Looks cool, but I wonder why/if this vfs is limited to http, why not just wrap DuckDBs regular filesystem? You can then let DuckDB handle the underlying abstraction and ensure sqlite can access files through all duckdb supported filesystems (e.g. compressed files, or regular files on WASM)
|
[Updated] @Maxxen Thanks for the excellent suggestions! I've re-implemented based on your feedback. Integrated with DuckDB's filesystem and caching infrastructure
Simplified concurrency model
Adaptive read-ahead optimization
The implementation is much cleaner now - it properly delegates to DuckDB's existing infrastructure rather than reimplementing caching logic.
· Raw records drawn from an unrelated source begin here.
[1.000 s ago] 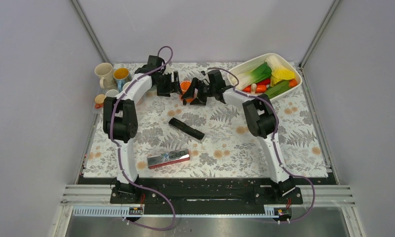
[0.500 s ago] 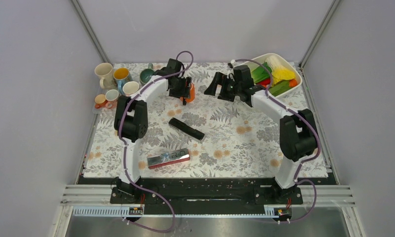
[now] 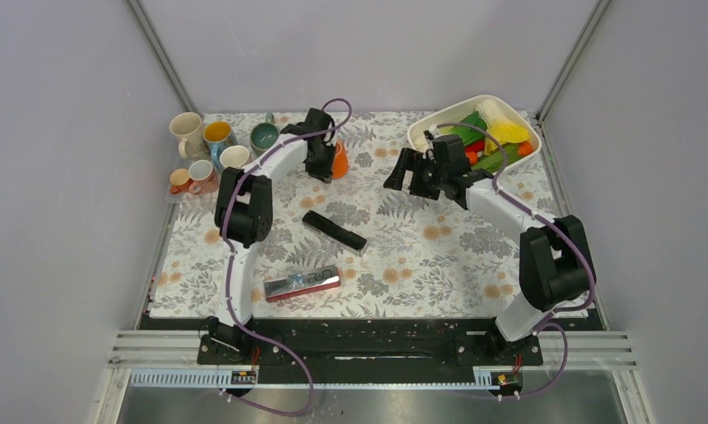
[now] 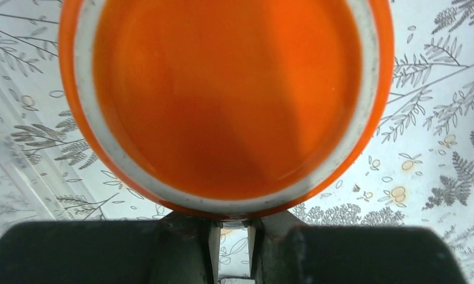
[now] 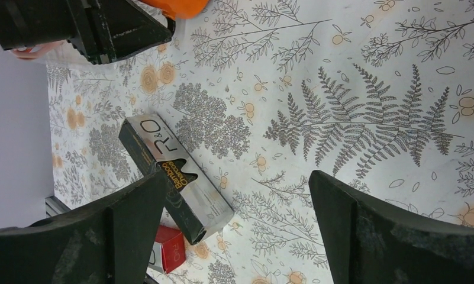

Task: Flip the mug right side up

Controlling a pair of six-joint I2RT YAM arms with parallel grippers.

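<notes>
The orange mug [image 4: 222, 100] fills the left wrist view, its white-rimmed mouth facing the camera and the fern-print cloth behind it. My left gripper [image 4: 231, 228] is closed to a narrow gap at the mug's near rim, where a small grey piece sits between the fingertips. From above, the mug [image 3: 338, 157] shows beside the left gripper [image 3: 323, 161] at the back middle of the table. My right gripper [image 3: 401, 177] stands wide open to the right, apart from the mug. Nothing lies between the right gripper's [image 5: 237, 176] fingers. The mug [image 5: 175, 6] shows at that view's top edge.
A black box [image 3: 333, 230] lies mid-table, and a red and silver box [image 3: 301, 283] sits nearer the front. Several mugs [image 3: 204, 146] cluster at the back left. A white bowl [image 3: 438, 119] of vegetables stands at the back right, just behind my right arm.
The right gripper has let go of the mug, pulled away right toward the bowl and opened fully. The left jaws have closed on the mug and carried it slightly right.
</notes>
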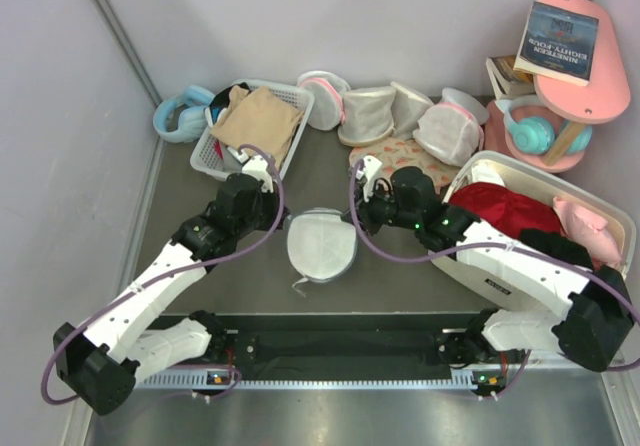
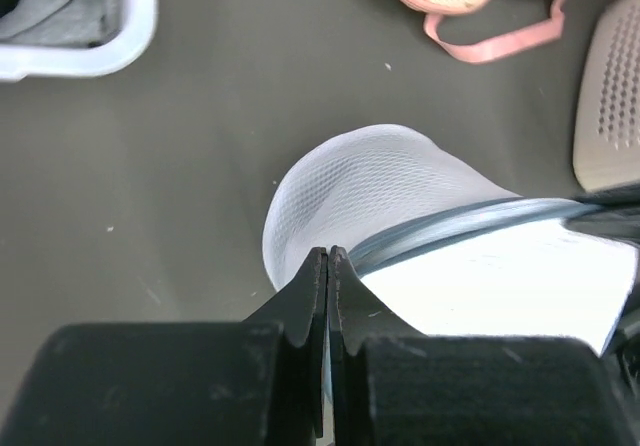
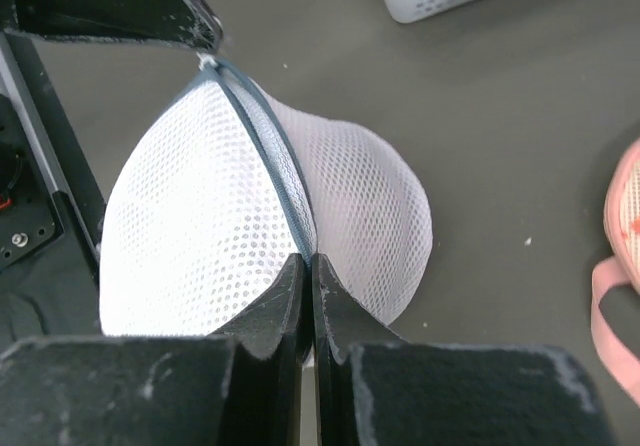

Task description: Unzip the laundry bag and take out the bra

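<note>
Round white mesh laundry bag [image 1: 322, 249] mid-desk [image 1: 330, 181] between both arms, left gripper [image 2: 328, 256] pressed together, pinching bag's grey zipper rim [image 3: 265, 136] at one side, right gripper [image 3: 308, 261] likewise pinching rim at opposite side, zipper line taut between them, contents not discernible.

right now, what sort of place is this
Likely a robot lab's mock laundry station: a walled grey table, the laundry bag mid-table, more mesh wash bags and a white basket of clothes behind it.
</note>
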Tool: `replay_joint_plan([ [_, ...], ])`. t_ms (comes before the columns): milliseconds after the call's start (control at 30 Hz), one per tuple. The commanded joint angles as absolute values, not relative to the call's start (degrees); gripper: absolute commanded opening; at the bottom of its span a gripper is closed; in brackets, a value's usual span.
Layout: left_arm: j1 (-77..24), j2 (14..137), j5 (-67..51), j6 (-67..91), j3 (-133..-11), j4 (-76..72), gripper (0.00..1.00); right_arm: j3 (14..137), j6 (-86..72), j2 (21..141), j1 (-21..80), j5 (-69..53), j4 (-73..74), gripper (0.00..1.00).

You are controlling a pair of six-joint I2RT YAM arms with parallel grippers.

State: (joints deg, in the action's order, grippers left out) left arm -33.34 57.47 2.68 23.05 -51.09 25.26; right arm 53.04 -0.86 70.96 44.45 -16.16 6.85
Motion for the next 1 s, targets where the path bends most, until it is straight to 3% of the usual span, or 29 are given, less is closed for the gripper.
replay_joint_plan([
  [0,-31.47,55.2,11.16,26.8,-49.57,24.78,0.0,50.19,-5.09,66.01,43.51,-10.37,6.24,0.0],
  [133,-31.29,55.63,11.52,26.73,-49.39,24.52,0.0,46.95,-7.29,63.82,43.59,-13.09,6.33,0.0],
  [367,-31.29,57.04,0.36,21.1,-49.22,17.67,0.0,46.75,-7.3,62.93,43.59,-17.84,7.29,0.01],
  [433,-31.29,57.83,-3.77,20.31,-49.48,16.18,0.0,48.68,-6.25,63.36,43.59,-15.92,8.69,0.01],
  [700,-31.29,61.17,-1.57,20.92,-50.45,19.16,0.0,55.63,-3.79,66.35,43.5,-6.32,14.23,0.0],
  [800,-31.29,60.47,-4.74,20.66,-49.93,17.15,0.0,55.99,-2.38,66.88,43.51,-10.61,13.63,0.11],
  [967,-31.29,60.12,-8.96,20.92,-49.74,14.24,0.0,56.42,-1.58,68.02,43.51,-16.6,11.6,0.39],
])
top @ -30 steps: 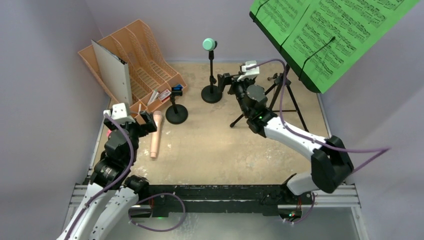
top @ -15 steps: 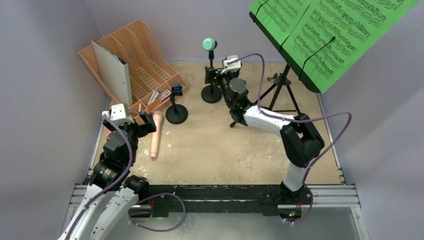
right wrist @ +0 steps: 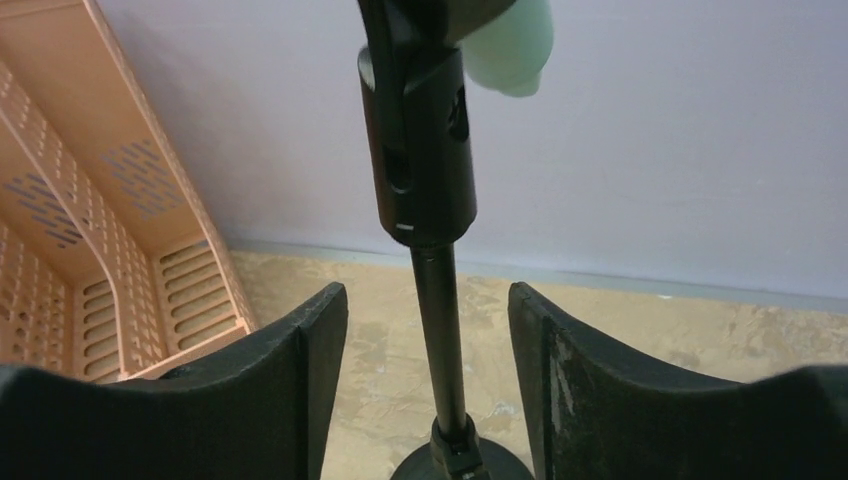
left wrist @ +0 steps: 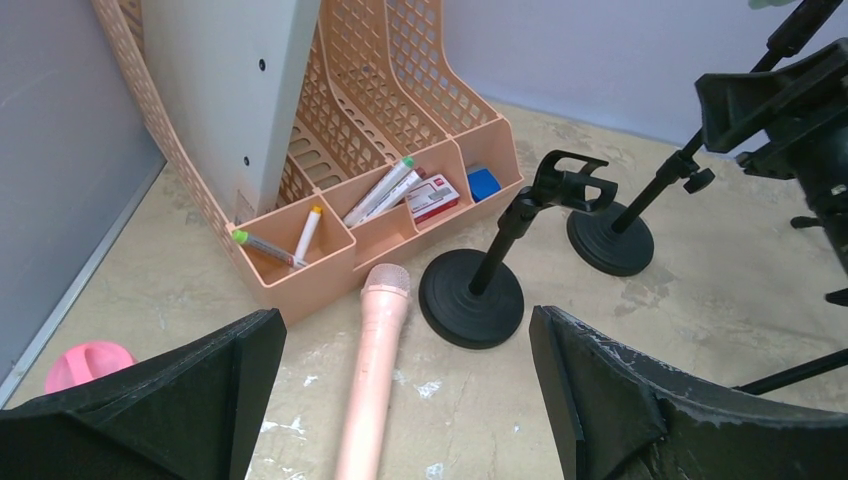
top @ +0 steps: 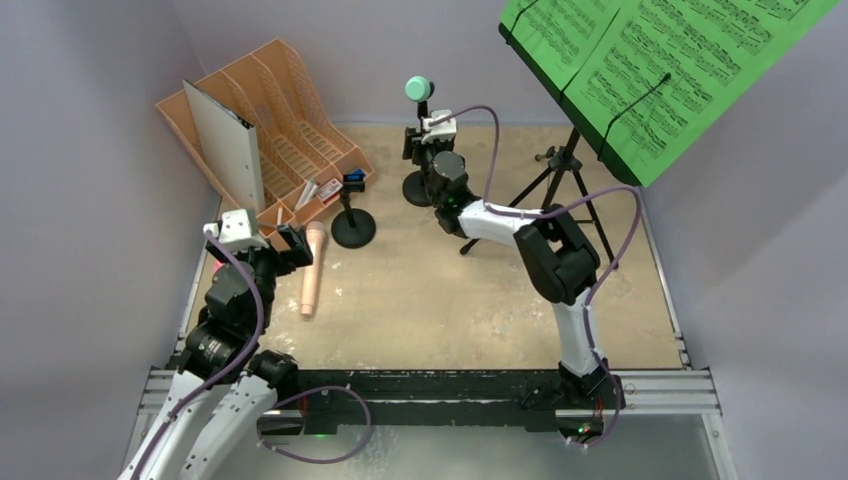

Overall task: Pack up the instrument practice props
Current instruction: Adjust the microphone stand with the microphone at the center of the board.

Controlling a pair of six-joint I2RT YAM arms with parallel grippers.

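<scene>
A teal microphone (top: 419, 88) sits in the clip of a black round-based pole (top: 423, 187) at the back. My right gripper (top: 414, 146) is open, its fingers on either side of that pole's shaft (right wrist: 440, 340), not touching; the teal head (right wrist: 508, 45) shows above. A pink microphone (top: 311, 270) lies flat beside the second pole (top: 352, 226), whose clip is empty. My left gripper (top: 287, 243) is open and empty, hovering just behind the pink microphone (left wrist: 372, 390). The black tripod (top: 566, 180) carries green sheet-music pages (top: 660, 70) at the back right.
The orange slotted file rack (top: 290, 120) with a grey binder (top: 228, 140) stands at the back left, pens and small boxes in its front bins (left wrist: 380, 195). A pink round object (left wrist: 88, 362) lies by the left edge. Walls close in on three sides.
My right arm has swung left from the tripod to the teal microphone's pole, and its open fingers now flank the shaft. The left arm has not moved.
</scene>
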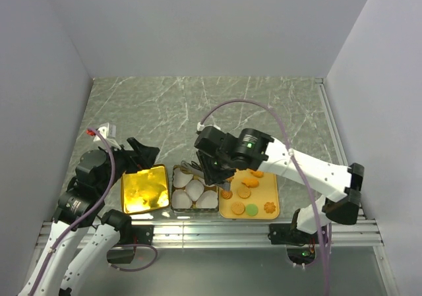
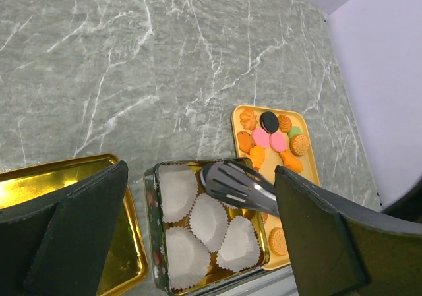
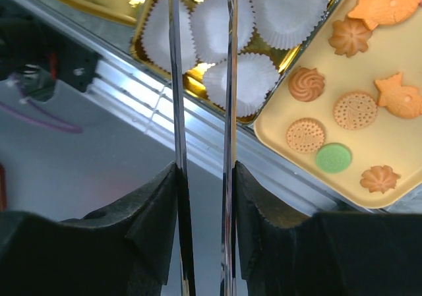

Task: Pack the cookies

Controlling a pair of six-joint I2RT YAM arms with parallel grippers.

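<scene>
Left pincer (image 1: 142, 152): fingers wide apart, nothing between them, hanging above the open gold lid (image 1: 144, 189) at the near-left of the desk (image 1: 198, 105).
Right pincer (image 3: 203, 174): clamped on a pair of metal tongs (image 3: 229, 78), one finger on each arm. The tongs reach out over the tin (image 2: 152, 230). In the left wrist view their tip sits over the tin's far-right corner, by the tray edge. Can't tell if the tip touches anything.
Cookies (image 3: 355, 110): all on the yellow tray (image 3: 359, 144), which touches the tin on its right. Mixed lot: orange fish shapes, brown swirls and rounds, pink, green, one black.
Tin is between lid and tray and holds five white paper cups (image 2: 210, 222) packed close together. The right arm and tongs cover part of the tin and tray from above.
Lid, tin and tray stand in a row along the near edge, next to an aluminium rail (image 1: 217, 230).
A purple cable (image 1: 250, 105) loops over the right arm.
Desk top is grey-green marble pattern. Plain pale walls (image 1: 198, 26) on three sides.
</scene>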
Thanks again for the great foundation and suggestions! |
a5fdad2 to
da96c0b
Compare
|
This is very cool! Does it work with hosted SQLite solutions like Turso? |
277539a to
49f7aba
Compare
Thank you @Alex-Monahan! I wasn't familiar with Turso, but it seems to implement a custom wire format rather than providing HTTP-like access to the stored file format, so regrettably, it likely wouldn't. |
6d1c0cf to
9cc202e
Compare
3ce1800 to
063a5bd
Compare
063a5bd to
cfd246b
Compare
cfd246b to
5d4e241
Compare
|
I've reorganized this PR into 5 logical commits to attempt to make the review process easier. Each commit is self-contained, compiles, and passes all tests: Commit 1: Add ClientContext parameter to SQLiteDB::Open methods
Commit 2: Lazy initialization when opening remote SQLite databases
Commit 3: Add SQLite VFS implementation for remote file support
Commit 4: Enable HTTP/HTTPS SQLite database access via sqlite_scan
Commit 5: Add HTTP ATTACH support and improve error handling
Let me know if you'd like me to adjust the commit structure or if you have any questions about specific changes or feedback. |
|
Curious if this is blocked by something? Would love to help get this merged if any additional contributions are necessary |
|
Trying to see if there are updates on this matter since it would be very useful for me |
A custom SQLite VFS that delegates file I/O to DuckDB's CachingFileSystem, so any filesystem DuckDB exposes (HTTP, S3, GCS, Azure, etc.) is reachable as a read-only SQLite database. Registered per ClientContext and unregistered on connection close.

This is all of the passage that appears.